EXERCISE INSTRUCTIONS >> In the data that follows, find the line with "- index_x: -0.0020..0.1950"; transcribe it, every later line up to the one with "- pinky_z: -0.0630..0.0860", and that line as well, exactly and with no others.

Source data:
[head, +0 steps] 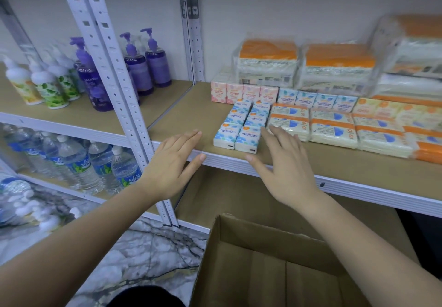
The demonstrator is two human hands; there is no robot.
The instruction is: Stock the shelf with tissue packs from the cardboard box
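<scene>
Partly legible only: print on the small packs blurred, right-hand stock cut off by frame edge, interior of cardboard box seen only in part at lower right, flaps open, plain brown corrugated walls, no contents visible in the part shown.

Shelf board tan and matte, front lip pale ribbed metal, uprights white perforated steel. Blue tissue packs small, blocky, glossy wrap with blue-white floral print; laid flat in two columns of three near the front edge. Behind them pink packs standing upright in a row, a further blue row to the right. Flat cream packs with orange bands just beside the blue columns; bulky clear-wrapped orange-topped bundles at the back.

Left hand open, fingers together and extended, palm down over the shelf lip, holding nothing, left of the blue columns and apart from them. Right hand open, fingers spread, empty; fingertips at the right edge of the nearest blue pack, contact not resolvable.

Purple pump bottles and water bottles on the adjacent bay.
</scene>
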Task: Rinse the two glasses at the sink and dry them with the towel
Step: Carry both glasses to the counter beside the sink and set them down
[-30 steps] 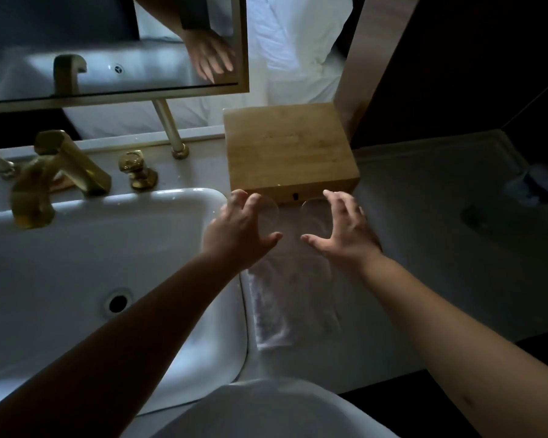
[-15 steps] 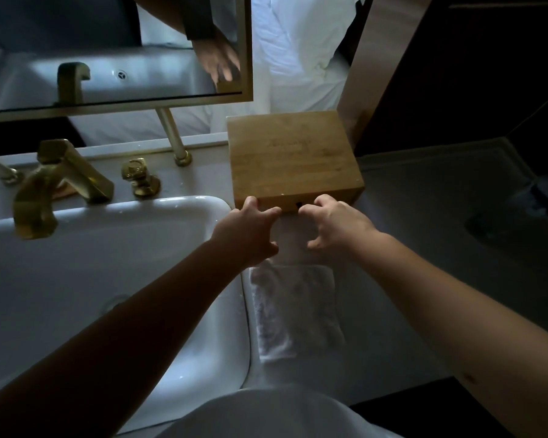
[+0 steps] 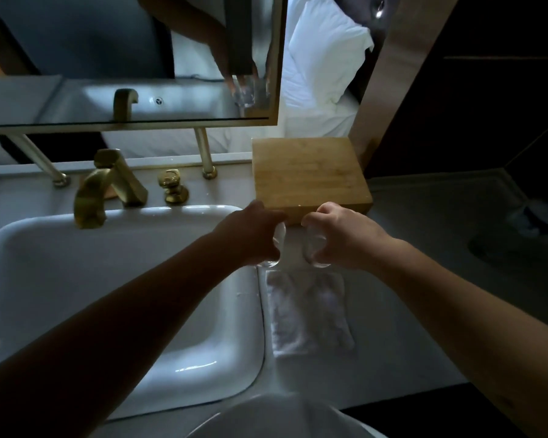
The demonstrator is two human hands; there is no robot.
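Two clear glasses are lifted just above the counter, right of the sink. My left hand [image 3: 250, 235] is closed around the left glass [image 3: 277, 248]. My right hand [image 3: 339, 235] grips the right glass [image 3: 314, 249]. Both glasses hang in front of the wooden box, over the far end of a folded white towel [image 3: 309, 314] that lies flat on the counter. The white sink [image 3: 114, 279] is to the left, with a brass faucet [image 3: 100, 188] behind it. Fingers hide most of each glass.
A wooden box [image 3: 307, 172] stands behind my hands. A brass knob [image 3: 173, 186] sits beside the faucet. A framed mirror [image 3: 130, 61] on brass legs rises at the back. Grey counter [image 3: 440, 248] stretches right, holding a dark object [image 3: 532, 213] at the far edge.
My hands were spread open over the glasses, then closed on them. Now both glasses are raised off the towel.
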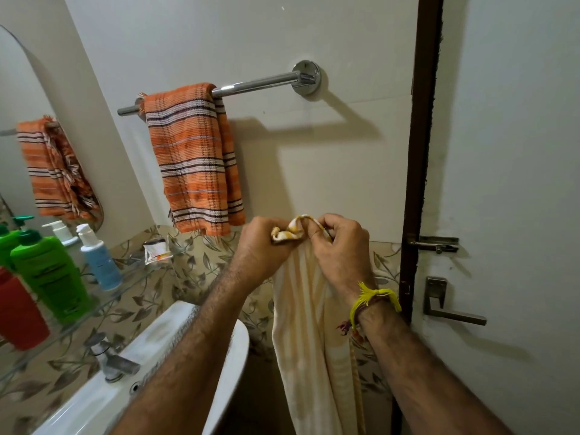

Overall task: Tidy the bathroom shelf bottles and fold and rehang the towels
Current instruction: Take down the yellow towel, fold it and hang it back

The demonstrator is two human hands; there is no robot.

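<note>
A cream towel with pale yellow stripes (309, 334) hangs down from both my hands in front of the wall. My left hand (262, 246) and my right hand (340, 246) pinch its bunched top edge side by side. An orange striped towel (194, 161) hangs folded over the left part of the chrome towel rail (260, 83), above and left of my hands. On the glass shelf (103, 304) at the left stand a green bottle (50, 274), a red bottle (18, 312) and a blue pump bottle (100, 262).
A white sink (175, 340) with a metal tap (110, 361) sits below the shelf. A mirror (18, 120) at the left reflects the orange towel. A white door with a handle (448, 306) and latch (436, 243) stands at the right. A small sachet (157, 249) lies on the shelf.
</note>
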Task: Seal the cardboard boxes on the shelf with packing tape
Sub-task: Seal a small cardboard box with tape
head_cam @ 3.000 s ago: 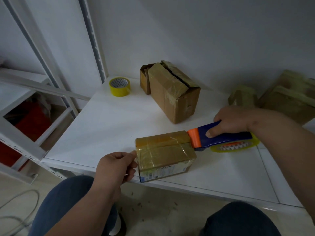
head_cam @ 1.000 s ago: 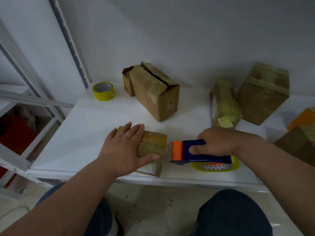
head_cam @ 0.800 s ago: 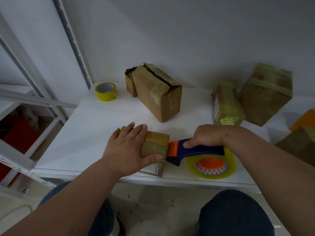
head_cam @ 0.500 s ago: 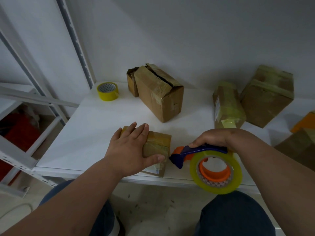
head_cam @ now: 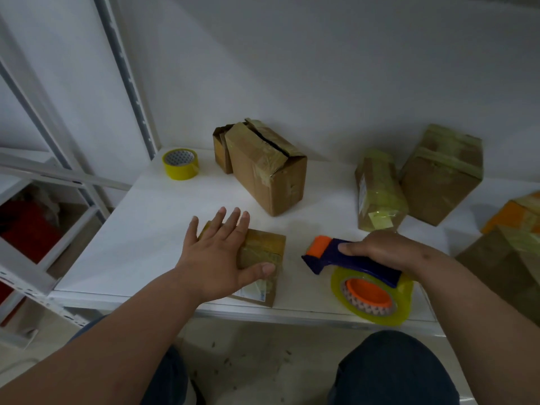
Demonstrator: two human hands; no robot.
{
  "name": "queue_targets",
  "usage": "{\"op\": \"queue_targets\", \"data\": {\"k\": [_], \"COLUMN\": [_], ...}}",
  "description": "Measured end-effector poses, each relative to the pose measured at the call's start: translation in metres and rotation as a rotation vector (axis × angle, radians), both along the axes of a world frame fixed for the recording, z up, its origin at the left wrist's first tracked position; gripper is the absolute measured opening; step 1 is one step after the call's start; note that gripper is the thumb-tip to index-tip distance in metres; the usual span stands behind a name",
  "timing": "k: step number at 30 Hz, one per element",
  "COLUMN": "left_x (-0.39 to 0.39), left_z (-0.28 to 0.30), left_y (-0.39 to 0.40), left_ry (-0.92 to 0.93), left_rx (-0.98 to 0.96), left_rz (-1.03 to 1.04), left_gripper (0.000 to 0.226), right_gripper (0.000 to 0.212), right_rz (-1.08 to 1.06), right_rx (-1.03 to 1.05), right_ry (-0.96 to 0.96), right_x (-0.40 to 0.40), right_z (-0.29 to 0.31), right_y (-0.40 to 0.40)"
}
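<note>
Person taping boxes at white shelf [head_cam: 152,217], small box under left hand.
Open-flapped box [head_cam: 268,168] at 12 o'clock, taped boxes [head_cam: 438,176] at 2. Small taped box [head_cam: 263,252] at front edge, 6 o'clock, left hand [head_cam: 217,255] flat on it, fingers straight and spread. Right hand [head_cam: 377,248] at 4 o'clock, curled round blue-orange tape dispenser [head_cam: 359,273], apart from that box. Spare yellow roll [head_cam: 180,164] at 10.

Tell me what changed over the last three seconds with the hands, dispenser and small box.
The left hand let go of the small box's end and now presses flat on top. The right hand, still gripping the tape dispenser, pulled it off the box to the right. The spare tape roll stayed put.
</note>
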State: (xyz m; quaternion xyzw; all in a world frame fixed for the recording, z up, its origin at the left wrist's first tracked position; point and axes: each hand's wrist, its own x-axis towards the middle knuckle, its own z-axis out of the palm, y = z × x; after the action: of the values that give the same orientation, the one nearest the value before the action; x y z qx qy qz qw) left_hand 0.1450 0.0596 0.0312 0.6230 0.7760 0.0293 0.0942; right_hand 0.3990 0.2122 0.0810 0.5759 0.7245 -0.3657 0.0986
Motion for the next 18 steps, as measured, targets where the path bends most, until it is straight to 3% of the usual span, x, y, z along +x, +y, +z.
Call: {"op": "queue_targets", "data": {"k": [4, 6, 9, 11, 15, 18], "left_x": [0.013, 0.027, 0.051, 0.060, 0.062, 0.062], "left_z": [0.013, 0.022, 0.039, 0.044, 0.044, 0.043], "left_y": [-0.008, -0.012, -0.019, -0.023, -0.027, -0.031], "left_ry": [-0.108, -0.284, -0.882, -1.224, -1.556, -1.714], "left_rx": [0.338, 0.427, 0.340, 0.236, 0.046, -0.009], "left_rz": [0.146, 0.242, 0.337, 0.346, 0.252, 0.240], "left_gripper": [0.084, 0.060, 0.025, 0.024, 0.048, 0.022], "right_gripper": [0.039, 0.033, 0.038, 0.049, 0.063, 0.059], "right_rz": [0.151, 0.189, 0.241, 0.264, 0.271, 0.265], "right_rx": [0.216, 0.321, 0.384, 0.387, 0.351, 0.315], "right_ry": [0.120, 0.208, 0.372, 0.455, 0.561, 0.626], "right_x": [0.022, 0.032, 0.038, 0.037, 0.035, 0.031], "right_z": [0.009, 0.012, 0.016, 0.019, 0.021, 0.019], "right_y": [-0.019, -0.033, -0.053, -0.064, -0.076, -0.081]}}
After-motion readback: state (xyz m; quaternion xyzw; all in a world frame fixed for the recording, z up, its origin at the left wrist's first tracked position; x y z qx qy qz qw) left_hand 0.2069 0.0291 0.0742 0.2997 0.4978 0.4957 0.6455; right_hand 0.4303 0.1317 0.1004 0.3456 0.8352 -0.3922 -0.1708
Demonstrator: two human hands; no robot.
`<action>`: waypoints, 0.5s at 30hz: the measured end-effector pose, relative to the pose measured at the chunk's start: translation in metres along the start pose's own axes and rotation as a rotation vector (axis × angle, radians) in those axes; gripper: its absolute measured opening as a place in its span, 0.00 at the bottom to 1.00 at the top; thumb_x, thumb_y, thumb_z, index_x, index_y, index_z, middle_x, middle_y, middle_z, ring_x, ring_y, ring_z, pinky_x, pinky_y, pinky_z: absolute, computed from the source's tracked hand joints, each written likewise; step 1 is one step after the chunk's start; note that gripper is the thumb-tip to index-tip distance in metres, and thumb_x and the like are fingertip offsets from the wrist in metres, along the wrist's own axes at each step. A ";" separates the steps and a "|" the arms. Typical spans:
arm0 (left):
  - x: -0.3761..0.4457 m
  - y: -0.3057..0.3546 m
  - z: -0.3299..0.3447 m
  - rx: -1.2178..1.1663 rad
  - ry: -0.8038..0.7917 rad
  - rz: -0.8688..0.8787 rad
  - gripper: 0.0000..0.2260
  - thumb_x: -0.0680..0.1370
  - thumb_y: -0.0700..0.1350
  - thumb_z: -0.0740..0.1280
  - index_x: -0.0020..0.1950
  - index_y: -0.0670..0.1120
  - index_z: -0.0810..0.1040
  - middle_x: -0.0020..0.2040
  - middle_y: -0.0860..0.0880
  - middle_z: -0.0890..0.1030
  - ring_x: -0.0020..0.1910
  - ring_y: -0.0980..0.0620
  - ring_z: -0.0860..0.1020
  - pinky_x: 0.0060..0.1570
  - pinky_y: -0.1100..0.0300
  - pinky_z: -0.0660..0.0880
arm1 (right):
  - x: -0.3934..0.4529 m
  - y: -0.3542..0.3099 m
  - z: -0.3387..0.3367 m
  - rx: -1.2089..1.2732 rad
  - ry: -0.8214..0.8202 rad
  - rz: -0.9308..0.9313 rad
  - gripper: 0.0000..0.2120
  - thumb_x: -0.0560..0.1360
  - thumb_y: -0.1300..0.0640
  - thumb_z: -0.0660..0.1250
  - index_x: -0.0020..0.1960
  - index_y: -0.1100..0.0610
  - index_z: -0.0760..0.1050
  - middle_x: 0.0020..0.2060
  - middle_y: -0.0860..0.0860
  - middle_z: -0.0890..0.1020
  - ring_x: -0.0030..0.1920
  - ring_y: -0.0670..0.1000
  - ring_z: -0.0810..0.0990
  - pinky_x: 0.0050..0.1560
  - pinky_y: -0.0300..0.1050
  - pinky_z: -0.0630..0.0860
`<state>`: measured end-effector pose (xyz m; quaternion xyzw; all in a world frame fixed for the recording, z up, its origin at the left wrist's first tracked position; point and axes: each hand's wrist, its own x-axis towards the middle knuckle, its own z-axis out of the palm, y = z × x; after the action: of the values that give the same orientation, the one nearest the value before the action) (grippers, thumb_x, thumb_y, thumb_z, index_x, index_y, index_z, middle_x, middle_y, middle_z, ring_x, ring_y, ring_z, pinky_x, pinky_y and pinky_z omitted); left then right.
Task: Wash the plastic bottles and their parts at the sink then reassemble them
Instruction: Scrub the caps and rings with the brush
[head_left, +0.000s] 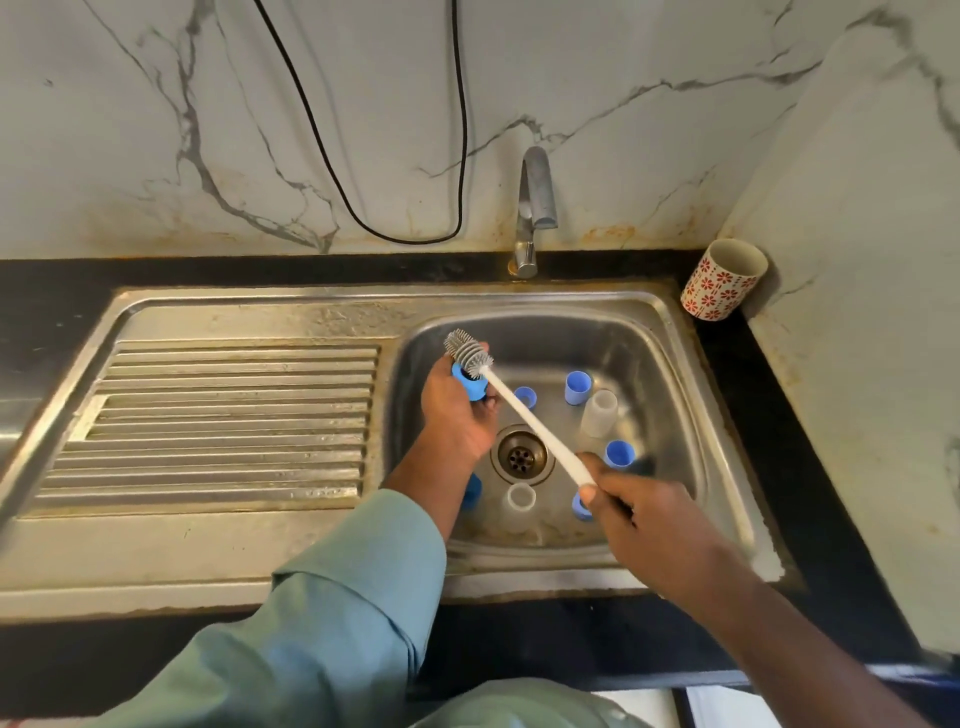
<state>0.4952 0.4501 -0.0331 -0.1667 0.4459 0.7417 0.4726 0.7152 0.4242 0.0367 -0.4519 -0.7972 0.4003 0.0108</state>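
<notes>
Left hand (457, 410): fingers curled round a blue bottle part (470, 382), held above the sink basin (670, 415). Right hand (644, 514): grips the lower end of a white-handled brush (530, 418). Brush head (467, 353), grey bristles, lies against the blue part at the left hand's fingertips. Beyond and below both grips, on the basin floor: blue caps (577, 387), a clear bottle body (600, 413), a clear ring piece (521, 497), around the drain (519, 456).
</notes>
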 end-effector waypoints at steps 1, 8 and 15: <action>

WRITTEN RESPONSE >>
  - index_x: -0.0020..0.1950
  - index_y: -0.0670..0.1120
  - index_z: -0.0810..0.1040
  - middle_x: -0.0020..0.2040
  - middle_y: -0.0860..0.0880
  - middle_z: -0.0890..0.1030
  - ring_x: -0.0020..0.1910
  - ring_y: -0.0980..0.0620
  - ring_z: -0.0860..0.1020
  - pinky_x: 0.0060..0.1570
  - pinky_y: -0.1100..0.0300
  - pinky_z: -0.0660..0.0880
arm1 (right):
  - x: -0.3934..0.4529 m
  - y: -0.3542..0.3099 m
  - z: -0.3387..0.3367 m
  - rx: -1.2089..1.2732 rad
  - ry: -0.8214..0.8202 rad
  - rz: -0.9308..0.9313 rad
  - gripper: 0.0000..0.2120
  - thumb_x: -0.0560..0.1360
  - thumb_y: -0.1300..0.0640
  - thumb_z: -0.0660..0.1250
  - index_x: -0.0020..0.1960
  - index_y: -0.1100..0.0610
  - index_z: -0.0760..0.1050
  - middle_x: 0.0020..0.2060
  - middle_y: -0.0860..0.0860
  - middle_z: -0.0890..0.1020
  - ring_x: -0.0030..0.1920
  - ring_y: -0.0670..0.1000
  - ring_z: -0.0810..0.0990
  - pinky_x: 0.0050..0.1560
  - pinky_y: -0.0300..0.1050
  - pinky_z: -0.0630..0.0860

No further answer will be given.